The FRAMES technique would look like:
- Providing Feedback on health risks
- Emphasizing the patient’s Responsibility for change
- Giving clear Advice
- Offering a Menu of options for change
- Expressing Empathy
- Promoting Self-Efficacy
OARS, on the other hand, involves:
- Using Open-ended questions to stimulate dialogue
- Providing Affirmations to validate the patient’s experiences
- Using Reflective listening to convey empathy
- Offering Summaries to help reinforce the changes the patient thinks they should make
For a patient in the contemplation stage of change, a pharmacist could leverage motivational interviewing techniques and ask open-ended questions such as, “What is one thing you feel you could change about your diet?” This could help the patient move into the preparation stage and talk about specific dietary changes they could make.
Try the 5A’s model
The 5A’s model—Ask, Advise, Assess, Assist, and Arrange—may also be a useful framework for you to help support patients with obesity. With this structured model, you can make the conversation with patients more productive. Try asking about the patient’s eating and exercise habits and advise them on necessary changes. You can then assess their willingness to make these changes, assist them in creating a plan, and arrange follow-up visits to monitor their progress.

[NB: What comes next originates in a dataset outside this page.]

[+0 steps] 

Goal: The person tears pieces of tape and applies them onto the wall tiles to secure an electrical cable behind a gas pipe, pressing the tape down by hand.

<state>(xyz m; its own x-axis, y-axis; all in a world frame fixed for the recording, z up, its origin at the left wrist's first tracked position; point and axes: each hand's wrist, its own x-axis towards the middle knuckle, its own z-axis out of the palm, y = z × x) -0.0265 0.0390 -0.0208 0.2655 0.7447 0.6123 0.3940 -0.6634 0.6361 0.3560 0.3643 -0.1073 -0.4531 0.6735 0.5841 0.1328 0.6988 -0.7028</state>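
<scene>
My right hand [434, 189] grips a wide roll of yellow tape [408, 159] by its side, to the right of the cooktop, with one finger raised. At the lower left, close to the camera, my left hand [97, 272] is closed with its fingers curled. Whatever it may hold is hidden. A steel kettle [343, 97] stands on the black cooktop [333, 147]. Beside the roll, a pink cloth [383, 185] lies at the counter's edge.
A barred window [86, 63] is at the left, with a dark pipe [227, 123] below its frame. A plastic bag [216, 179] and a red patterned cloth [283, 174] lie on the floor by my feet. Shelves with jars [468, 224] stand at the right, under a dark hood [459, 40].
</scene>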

Other things to keep in mind
Many over-the-counter diet aids are marketed to promote rapid weight loss—and you may be asked by patients about their validity. It’s important to communicate that these supplements may have potential health risks, especially for people with certain medical conditions or those taking other medications. For example, certain ingredients found in weight-loss supplements, such as yohimbe and bitter orange, may cause increased blood pressure and heart rate, which can cause complications in patients with hypertension or arrhythmias.
In addition to counseling, you could also hold screenings for obesity and weight-related conditions, where you can measure body mass index (BMI) and waist circumference or discuss a patient’s family history of obesity to identify potential health risks.
With your knowledge of disease states and pharmacological treatments, you are uniquely qualified to positively impact the health of people who are obese or overweight. However, if patients are at risk of weight-related health problems, you should refer patients to their healthcare provider and other healthcare professionals for additional treatment.